### AVAILABLE DATA
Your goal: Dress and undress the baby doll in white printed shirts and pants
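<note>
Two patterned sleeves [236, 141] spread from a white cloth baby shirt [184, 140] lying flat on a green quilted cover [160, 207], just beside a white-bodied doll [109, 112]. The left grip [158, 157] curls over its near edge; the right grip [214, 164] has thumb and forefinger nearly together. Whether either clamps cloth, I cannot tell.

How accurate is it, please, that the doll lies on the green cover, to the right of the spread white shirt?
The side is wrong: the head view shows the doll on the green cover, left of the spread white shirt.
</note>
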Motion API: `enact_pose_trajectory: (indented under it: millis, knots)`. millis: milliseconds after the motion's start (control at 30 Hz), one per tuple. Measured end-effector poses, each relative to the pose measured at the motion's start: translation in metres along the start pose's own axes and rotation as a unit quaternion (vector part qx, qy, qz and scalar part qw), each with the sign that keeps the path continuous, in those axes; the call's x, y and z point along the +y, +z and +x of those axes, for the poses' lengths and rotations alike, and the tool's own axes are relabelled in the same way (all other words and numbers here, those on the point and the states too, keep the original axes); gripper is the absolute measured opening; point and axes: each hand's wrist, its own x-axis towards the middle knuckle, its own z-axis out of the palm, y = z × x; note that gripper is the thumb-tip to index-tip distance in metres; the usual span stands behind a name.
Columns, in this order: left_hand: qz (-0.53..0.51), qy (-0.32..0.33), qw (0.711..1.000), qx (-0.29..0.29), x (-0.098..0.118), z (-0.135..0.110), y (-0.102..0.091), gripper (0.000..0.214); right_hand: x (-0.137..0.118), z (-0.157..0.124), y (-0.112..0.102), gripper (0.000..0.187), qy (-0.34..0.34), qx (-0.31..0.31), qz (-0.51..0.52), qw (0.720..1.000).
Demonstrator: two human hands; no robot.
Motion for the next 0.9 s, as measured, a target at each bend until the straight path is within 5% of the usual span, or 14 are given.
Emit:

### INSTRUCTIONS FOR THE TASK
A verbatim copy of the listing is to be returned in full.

### RESPONSE FOR THIS EXERCISE
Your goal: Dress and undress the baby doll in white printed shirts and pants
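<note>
Two patterned sleeves [236, 141] spread from a white cloth baby shirt [184, 140] lying flat on a green quilted cover [160, 207], just beside a white-bodied doll [109, 112]. The left grip [158, 157] curls over its near edge; the right grip [214, 164] has thumb and forefinger nearly together. Whether either clamps cloth, I cannot tell.

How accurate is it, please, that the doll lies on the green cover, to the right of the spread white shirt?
The side is wrong: the head view shows the doll on the green cover, left of the spread white shirt.
</note>
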Motion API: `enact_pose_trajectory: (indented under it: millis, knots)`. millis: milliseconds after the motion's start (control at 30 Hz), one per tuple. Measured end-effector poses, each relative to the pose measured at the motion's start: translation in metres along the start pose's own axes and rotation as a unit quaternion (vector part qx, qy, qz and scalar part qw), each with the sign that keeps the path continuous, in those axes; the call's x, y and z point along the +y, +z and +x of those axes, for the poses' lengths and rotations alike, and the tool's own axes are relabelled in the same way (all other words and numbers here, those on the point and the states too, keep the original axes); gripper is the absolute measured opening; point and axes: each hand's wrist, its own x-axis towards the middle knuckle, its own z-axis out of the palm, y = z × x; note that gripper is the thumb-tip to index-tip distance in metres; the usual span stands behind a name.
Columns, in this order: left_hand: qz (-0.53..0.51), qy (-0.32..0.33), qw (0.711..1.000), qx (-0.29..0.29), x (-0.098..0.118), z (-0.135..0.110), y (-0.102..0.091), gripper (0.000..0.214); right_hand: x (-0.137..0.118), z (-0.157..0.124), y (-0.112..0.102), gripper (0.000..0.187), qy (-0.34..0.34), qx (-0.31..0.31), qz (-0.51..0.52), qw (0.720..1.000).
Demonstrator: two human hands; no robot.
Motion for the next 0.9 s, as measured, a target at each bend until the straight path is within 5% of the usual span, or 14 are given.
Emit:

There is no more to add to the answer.